I repeated the experiment with linux kernel, and I get almost the same figure as you do - ~48GB/s.

  $ python do_pair_combined.py out_kernel 
  Peak combined memory bandwidth found in block #329:
  S0_write: 8963.9 MB/s
  S0_read: 16584.1 MB/s
  S1_write: 7863.4 MB/s
  S1_read: 14371.0 MB/s
  Total: 47782.399999999994 MB/s

Now this was peak accumulated but I was also interested in what is the single highest read/write bw measured. For LLVM/clang release with debug symbols this is what I get ~32GB/s for write bw and ~52GB/s for read bw.

  $ python do_single.py out_clang_relwithdeb
    Peak memory_bandwidth_write: 31686.2 MB/s
    Peak memory_bandwidth_read: 52038.0 MB/s

This is btw very close to what my socket can handle, store bandwidth is ~40GB/s, load bandwidth is ~80GB/s, and combined load-store bandwidth is 65G/s.
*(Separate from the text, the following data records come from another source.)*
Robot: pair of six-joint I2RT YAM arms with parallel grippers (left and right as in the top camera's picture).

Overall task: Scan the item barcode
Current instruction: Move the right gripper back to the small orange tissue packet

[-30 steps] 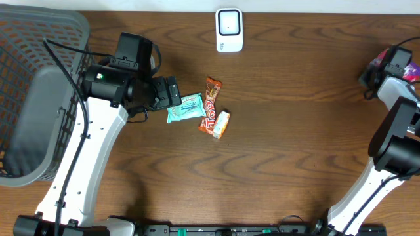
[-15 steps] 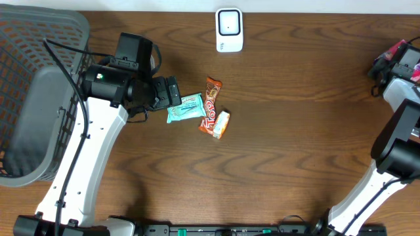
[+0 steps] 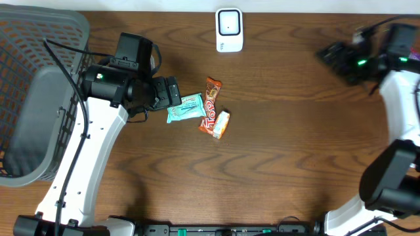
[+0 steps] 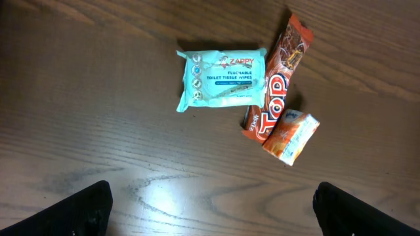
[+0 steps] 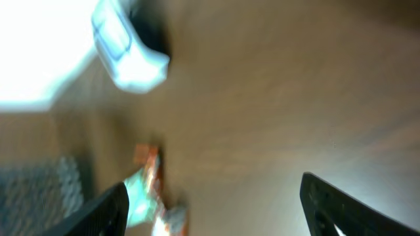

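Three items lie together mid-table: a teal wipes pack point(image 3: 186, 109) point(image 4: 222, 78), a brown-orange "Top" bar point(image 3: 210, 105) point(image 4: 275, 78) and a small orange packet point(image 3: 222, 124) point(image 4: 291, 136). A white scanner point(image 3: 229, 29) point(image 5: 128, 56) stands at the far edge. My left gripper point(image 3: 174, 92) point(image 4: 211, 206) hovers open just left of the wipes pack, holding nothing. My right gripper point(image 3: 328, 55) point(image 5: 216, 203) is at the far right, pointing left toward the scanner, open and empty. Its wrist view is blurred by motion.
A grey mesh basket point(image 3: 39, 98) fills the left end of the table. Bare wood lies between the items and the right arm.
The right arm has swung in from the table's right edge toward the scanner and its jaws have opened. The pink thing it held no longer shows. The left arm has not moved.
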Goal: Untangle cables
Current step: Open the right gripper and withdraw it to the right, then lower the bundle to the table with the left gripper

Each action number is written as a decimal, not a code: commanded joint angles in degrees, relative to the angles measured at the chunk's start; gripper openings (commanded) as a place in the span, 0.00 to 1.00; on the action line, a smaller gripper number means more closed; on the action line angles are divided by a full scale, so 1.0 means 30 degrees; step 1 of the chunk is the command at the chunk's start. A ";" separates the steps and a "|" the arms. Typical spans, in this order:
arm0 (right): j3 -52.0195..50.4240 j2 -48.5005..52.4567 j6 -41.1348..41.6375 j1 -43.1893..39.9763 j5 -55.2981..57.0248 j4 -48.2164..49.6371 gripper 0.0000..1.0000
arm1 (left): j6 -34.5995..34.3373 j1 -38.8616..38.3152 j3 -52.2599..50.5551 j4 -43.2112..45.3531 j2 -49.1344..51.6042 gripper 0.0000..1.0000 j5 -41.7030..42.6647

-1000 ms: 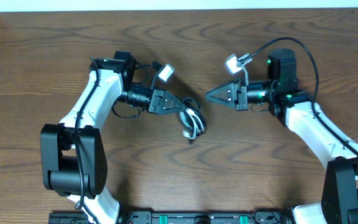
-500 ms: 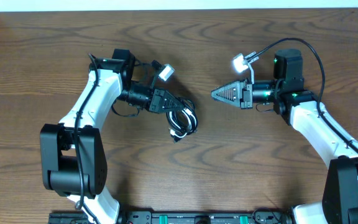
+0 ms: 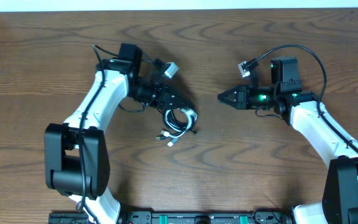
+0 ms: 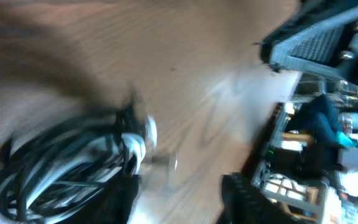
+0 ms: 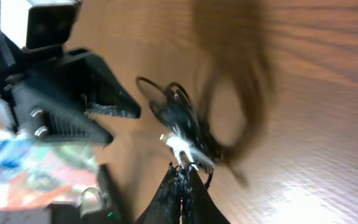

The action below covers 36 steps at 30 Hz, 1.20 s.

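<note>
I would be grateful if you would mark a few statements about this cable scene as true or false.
1. The cables, black and white, lie coiled together on the wooden table. True.
2. The right gripper grips the white cable. False: it is shut on nothing and is apart from the cables.
3. The left gripper is closer to the cables than the right gripper. True.
4. The cables lie at the far edge of the table. False: they lie near its middle, between the two arms.
</note>
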 commanded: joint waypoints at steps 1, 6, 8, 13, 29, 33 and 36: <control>0.0073 -0.0015 -0.0262 -0.0044 0.2273 -0.0211 0.04 | -0.3723 -0.0758 -0.0022 0.0780 -0.0036 0.56 -0.3563; 0.0073 -0.0015 -0.0401 -0.0044 0.4357 -0.0612 0.08 | -0.7774 -0.1282 -0.0022 0.1319 -0.0036 0.59 -0.8371; 0.0073 -0.0015 -0.0532 -0.0044 0.5916 -0.0809 0.08 | -0.9092 -0.1428 -0.0022 0.1311 -0.0036 0.59 -0.9333; 0.0073 -0.0015 -0.0954 -0.0044 1.1132 -0.1537 0.11 | -0.9646 -0.1851 -0.0022 0.1326 0.0102 0.59 -0.9377; 0.0073 -0.0015 -0.0954 -0.0044 1.3355 -0.1865 0.19 | -1.2029 -0.3832 -0.0022 0.1166 0.2215 0.59 -1.4600; 0.0073 -0.0015 -0.0947 -0.0036 1.3347 -0.1858 0.20 | -1.2167 -0.3883 -0.0022 0.1107 0.2601 0.52 -1.5409; 0.0073 -0.0015 -0.0940 0.0000 1.3165 -0.1851 0.20 | -1.2167 -0.3869 -0.0022 0.1260 0.2827 0.35 -1.6021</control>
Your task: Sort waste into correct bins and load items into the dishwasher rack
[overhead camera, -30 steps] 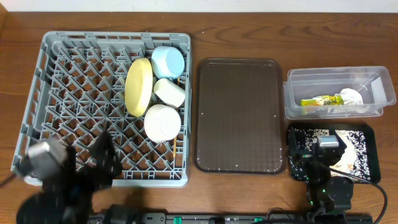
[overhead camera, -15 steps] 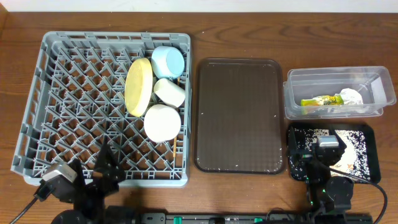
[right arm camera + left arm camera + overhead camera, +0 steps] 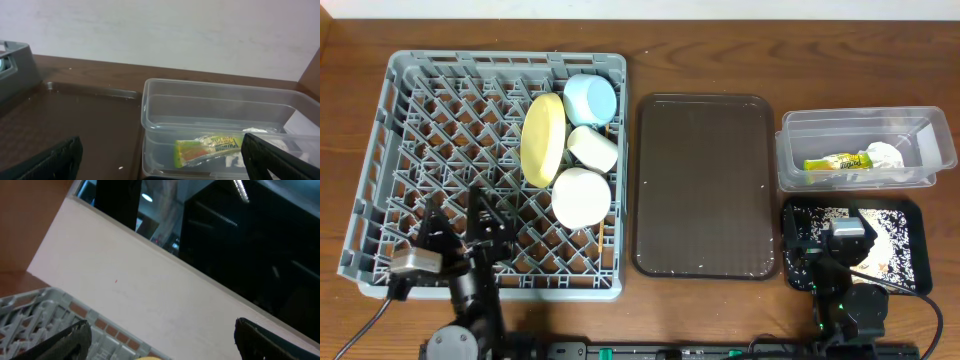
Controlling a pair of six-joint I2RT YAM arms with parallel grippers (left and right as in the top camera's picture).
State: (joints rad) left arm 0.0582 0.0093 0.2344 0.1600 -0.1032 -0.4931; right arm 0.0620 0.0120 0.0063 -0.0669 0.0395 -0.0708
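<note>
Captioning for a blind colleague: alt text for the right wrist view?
A clear plastic tub holding a yellow-green snack wrapper sits beside a brown tray on a table, white wall behind. The right gripper, open, shows a fingertip in each bottom corner.

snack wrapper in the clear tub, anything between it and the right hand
Yes. The clear tub has its near wall between the right hand and the snack wrapper, which lies inside on the tub's floor. No lid shows on the tub, so from above nothing visible blocks it.
</note>
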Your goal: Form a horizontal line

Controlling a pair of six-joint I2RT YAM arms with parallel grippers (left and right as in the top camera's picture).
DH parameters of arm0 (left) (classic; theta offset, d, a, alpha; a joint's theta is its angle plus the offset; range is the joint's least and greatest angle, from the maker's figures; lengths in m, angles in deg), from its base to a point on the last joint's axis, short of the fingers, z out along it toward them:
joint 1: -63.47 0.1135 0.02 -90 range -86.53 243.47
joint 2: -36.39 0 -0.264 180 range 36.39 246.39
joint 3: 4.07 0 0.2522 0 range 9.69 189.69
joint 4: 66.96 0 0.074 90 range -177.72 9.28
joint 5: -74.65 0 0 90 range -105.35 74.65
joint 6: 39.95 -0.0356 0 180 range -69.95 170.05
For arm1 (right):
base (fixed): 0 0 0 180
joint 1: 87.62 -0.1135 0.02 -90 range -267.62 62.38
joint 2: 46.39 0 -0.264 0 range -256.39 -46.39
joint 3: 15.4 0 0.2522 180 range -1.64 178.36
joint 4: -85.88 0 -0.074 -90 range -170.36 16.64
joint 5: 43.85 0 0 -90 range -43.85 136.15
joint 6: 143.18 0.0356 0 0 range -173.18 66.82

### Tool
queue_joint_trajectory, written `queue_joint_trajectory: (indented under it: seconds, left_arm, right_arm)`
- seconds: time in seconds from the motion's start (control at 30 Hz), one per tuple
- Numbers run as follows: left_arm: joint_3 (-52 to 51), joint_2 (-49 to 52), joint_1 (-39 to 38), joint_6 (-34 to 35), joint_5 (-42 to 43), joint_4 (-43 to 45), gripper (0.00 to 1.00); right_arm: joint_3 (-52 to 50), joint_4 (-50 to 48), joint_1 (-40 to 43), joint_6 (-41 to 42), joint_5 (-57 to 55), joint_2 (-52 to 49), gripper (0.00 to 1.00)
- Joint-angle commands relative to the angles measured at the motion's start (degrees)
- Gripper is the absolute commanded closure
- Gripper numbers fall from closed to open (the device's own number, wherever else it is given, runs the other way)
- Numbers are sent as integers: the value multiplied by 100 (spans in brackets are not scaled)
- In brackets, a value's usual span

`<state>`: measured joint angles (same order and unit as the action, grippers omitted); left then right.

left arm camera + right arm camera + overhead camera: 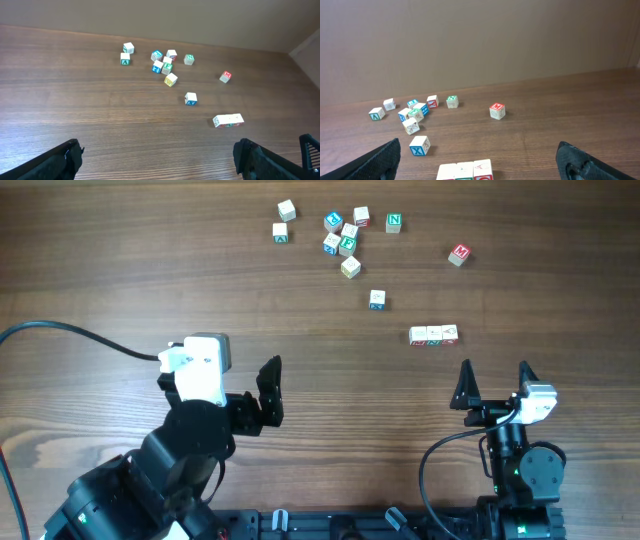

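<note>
The horizontal line (433,334) is a row of three pale letter cubes touching edge to edge on the wooden table, right of centre. It also shows in the left wrist view (228,120) and at the bottom of the right wrist view (465,171). My right gripper (494,383) is open and empty, just in front of the row. My left gripper (269,391) is open and empty, well to the left of the row. In the wrist views both pairs of fingers stand wide apart with nothing between them.
A single blue-lettered cube (377,299) lies behind the row. A red-faced cube (459,253) sits at the far right. A cluster of several cubes (345,240) and two more cubes (284,220) lie at the back.
</note>
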<state>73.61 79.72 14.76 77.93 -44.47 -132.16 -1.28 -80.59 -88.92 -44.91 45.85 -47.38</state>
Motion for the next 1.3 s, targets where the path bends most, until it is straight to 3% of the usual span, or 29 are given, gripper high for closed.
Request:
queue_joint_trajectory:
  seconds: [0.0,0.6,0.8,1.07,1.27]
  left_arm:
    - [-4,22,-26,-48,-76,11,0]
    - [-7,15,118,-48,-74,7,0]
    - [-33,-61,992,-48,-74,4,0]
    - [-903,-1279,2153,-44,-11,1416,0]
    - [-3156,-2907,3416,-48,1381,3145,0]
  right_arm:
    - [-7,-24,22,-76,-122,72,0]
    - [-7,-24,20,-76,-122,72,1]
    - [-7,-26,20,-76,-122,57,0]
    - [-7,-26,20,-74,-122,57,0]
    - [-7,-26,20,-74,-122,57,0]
So, I think it is not unreasonable to say that there are compiler workloads that can be limited by the memory bandwidth. I for sure worked with heavier codebases even than LLVM, and even though I did not do the measurements back then, the gut feeling I was having is that the bw is consumed. Some translation units would literally stay for few minutes "compiling" but no progress would have been made.

I agree that random access memory patterns and the latency those patterns incur are also a cost that need to be added to this cost function.

My initial comment on this topic was - I don't really believe that the bottleneck in compilation for larger codebases, of course not on _any_ given machine, is on the compute side, and therefore I don't see how modules are going to fix any of this.

gpderetta · 2025-09-12T11:59:34 1757678374

> This is just wildly wrong.

Indeed! Compilation is notorious for being a classing pointer chasing load that is hard to brute force and a good way to benchmark overall single-thread core performance. It is more likely to be memory latency bound than memory bandwidth bound.